▶ **Task to complete**
For the records below, copy exactly the span that begins at the line containing "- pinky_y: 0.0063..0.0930" and stops after the line containing "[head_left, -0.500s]", minus any pictures.

──────────────────────────────

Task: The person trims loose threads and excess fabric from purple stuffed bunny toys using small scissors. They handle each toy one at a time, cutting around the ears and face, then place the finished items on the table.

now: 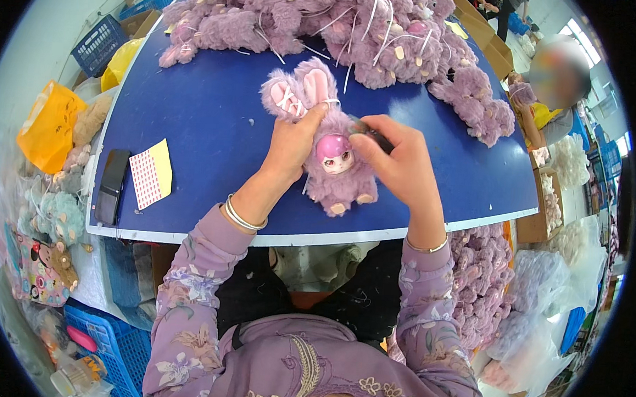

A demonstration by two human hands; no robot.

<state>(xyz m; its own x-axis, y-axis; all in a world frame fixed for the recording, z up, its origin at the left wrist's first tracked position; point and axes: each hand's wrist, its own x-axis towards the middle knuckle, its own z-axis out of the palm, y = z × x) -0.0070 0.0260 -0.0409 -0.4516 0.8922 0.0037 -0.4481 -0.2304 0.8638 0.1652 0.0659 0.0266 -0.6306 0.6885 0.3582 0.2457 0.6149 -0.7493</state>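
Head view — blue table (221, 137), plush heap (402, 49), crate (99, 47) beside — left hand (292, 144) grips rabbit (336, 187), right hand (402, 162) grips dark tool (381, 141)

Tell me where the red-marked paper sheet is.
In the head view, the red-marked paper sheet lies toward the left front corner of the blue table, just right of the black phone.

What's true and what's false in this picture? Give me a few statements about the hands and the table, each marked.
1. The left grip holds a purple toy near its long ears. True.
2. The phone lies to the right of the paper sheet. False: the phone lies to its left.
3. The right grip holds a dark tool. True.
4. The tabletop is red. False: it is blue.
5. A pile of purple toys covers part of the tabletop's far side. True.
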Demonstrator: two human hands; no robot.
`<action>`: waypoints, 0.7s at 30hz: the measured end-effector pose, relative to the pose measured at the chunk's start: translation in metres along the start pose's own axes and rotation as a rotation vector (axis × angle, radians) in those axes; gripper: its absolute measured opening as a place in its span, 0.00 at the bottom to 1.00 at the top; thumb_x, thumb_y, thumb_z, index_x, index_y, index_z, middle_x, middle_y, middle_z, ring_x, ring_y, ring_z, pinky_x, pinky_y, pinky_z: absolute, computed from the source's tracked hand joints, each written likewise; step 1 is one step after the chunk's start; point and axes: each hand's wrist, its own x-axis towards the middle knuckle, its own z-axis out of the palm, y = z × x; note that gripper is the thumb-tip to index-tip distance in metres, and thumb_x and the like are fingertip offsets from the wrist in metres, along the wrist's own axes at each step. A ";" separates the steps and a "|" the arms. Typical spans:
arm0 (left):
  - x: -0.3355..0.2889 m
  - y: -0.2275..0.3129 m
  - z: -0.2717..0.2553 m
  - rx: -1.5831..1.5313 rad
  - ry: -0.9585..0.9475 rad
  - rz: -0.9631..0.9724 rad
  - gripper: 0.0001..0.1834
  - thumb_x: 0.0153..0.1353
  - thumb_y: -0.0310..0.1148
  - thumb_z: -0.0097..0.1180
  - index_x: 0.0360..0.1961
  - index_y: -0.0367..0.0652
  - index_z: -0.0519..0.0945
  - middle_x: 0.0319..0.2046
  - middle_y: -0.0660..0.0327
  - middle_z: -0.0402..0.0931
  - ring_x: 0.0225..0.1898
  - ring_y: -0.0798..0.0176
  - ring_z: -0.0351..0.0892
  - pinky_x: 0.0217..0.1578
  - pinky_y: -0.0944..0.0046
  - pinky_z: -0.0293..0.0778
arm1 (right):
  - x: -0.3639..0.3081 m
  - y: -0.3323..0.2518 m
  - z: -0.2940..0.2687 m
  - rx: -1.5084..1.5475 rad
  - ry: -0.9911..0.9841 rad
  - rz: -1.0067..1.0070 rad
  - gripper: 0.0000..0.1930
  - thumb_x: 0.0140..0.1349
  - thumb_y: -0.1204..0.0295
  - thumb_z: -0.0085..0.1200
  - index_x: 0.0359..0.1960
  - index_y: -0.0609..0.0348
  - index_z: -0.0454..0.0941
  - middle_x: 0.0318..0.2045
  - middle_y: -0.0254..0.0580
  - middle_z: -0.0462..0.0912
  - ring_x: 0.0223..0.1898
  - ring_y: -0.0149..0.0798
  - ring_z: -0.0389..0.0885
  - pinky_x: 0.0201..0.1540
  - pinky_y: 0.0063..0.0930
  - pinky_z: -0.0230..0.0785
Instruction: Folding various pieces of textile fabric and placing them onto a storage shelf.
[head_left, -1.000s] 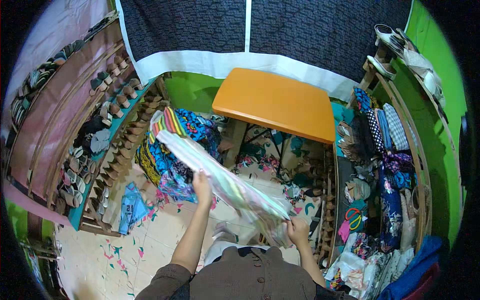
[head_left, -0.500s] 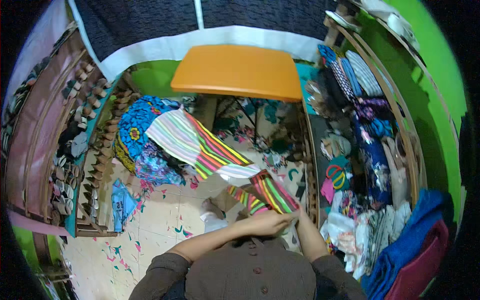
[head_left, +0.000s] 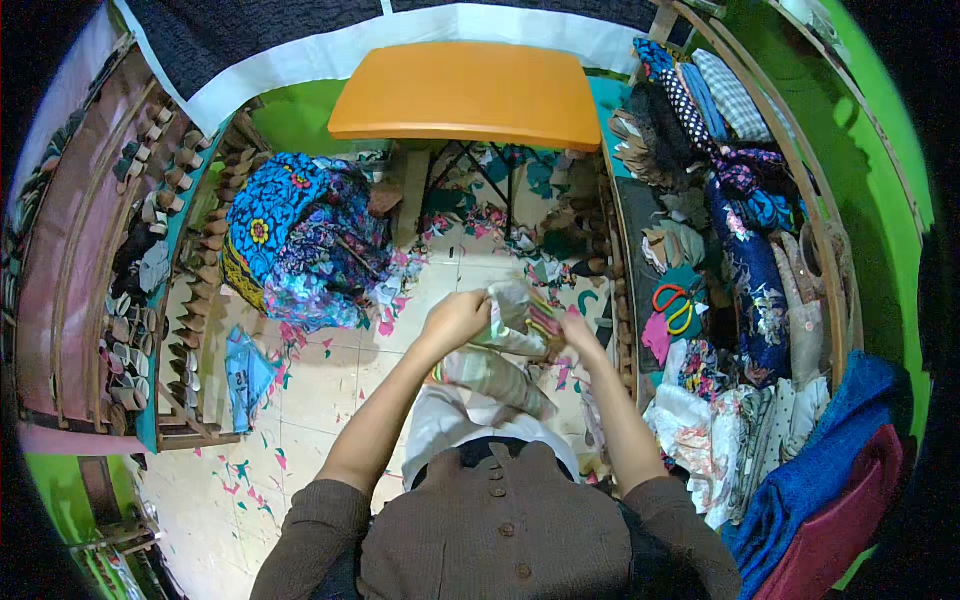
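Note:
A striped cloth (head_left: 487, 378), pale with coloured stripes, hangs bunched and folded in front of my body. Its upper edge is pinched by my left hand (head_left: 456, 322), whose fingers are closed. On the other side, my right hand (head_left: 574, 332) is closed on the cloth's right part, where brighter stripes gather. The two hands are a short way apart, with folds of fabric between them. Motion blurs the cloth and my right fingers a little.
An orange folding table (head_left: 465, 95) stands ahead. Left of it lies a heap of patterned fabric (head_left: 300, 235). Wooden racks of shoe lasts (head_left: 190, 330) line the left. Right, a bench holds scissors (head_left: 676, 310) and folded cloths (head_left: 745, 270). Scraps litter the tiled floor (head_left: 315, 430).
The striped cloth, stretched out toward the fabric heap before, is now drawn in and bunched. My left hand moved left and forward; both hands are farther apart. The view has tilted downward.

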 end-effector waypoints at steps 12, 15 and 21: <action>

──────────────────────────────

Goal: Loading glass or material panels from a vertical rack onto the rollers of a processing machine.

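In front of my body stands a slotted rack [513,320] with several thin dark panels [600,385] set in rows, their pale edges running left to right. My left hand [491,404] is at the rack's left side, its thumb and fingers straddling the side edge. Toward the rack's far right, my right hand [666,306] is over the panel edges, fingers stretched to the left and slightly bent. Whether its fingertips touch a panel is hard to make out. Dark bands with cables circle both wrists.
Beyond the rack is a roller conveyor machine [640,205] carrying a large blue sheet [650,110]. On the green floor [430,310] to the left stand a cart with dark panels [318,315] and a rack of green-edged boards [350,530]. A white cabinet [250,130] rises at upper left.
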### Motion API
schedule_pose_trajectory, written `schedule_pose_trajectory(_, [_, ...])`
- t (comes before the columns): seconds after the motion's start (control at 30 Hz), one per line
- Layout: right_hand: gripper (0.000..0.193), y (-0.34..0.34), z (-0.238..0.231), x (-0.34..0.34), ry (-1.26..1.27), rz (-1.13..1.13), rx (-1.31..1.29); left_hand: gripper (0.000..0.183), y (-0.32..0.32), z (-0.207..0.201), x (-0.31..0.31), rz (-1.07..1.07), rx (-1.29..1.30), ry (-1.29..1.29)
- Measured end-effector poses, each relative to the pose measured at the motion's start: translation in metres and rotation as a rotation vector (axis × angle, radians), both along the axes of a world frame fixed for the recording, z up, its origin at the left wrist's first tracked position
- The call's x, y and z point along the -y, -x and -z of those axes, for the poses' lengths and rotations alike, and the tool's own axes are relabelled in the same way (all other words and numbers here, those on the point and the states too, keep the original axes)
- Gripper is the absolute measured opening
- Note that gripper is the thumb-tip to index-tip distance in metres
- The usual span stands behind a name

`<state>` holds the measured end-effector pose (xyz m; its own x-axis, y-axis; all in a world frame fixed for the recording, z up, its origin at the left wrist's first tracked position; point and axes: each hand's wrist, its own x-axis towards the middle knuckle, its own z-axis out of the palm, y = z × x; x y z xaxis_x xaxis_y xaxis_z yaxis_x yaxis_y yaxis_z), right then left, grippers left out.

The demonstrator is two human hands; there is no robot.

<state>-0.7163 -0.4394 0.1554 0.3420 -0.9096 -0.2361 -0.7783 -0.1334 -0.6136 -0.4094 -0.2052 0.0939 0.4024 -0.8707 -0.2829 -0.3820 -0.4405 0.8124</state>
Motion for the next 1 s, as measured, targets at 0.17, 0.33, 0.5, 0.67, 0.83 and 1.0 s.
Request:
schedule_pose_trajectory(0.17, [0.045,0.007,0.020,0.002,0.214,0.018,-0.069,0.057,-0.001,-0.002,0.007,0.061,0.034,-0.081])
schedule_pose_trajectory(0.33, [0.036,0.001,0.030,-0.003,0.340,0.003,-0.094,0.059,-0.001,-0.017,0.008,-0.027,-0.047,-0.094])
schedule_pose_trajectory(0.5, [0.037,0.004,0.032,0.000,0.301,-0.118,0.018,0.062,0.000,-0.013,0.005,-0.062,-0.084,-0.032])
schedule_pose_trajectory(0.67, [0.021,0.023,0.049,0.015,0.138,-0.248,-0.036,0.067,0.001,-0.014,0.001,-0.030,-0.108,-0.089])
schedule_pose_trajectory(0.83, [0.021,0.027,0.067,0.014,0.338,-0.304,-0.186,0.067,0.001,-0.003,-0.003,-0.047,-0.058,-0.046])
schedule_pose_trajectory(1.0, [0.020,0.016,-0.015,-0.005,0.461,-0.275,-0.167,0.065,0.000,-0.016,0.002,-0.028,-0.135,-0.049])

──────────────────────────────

▶ **Result of the task**
  - pinky_y: 0.0063..0.0930
  - pinky_z: -0.0230..0.0785
Instruction: Folding various pieces of textile fabric and placing them onto a storage shelf.
[head_left, -1.000s] 
[head_left, -0.500s] 

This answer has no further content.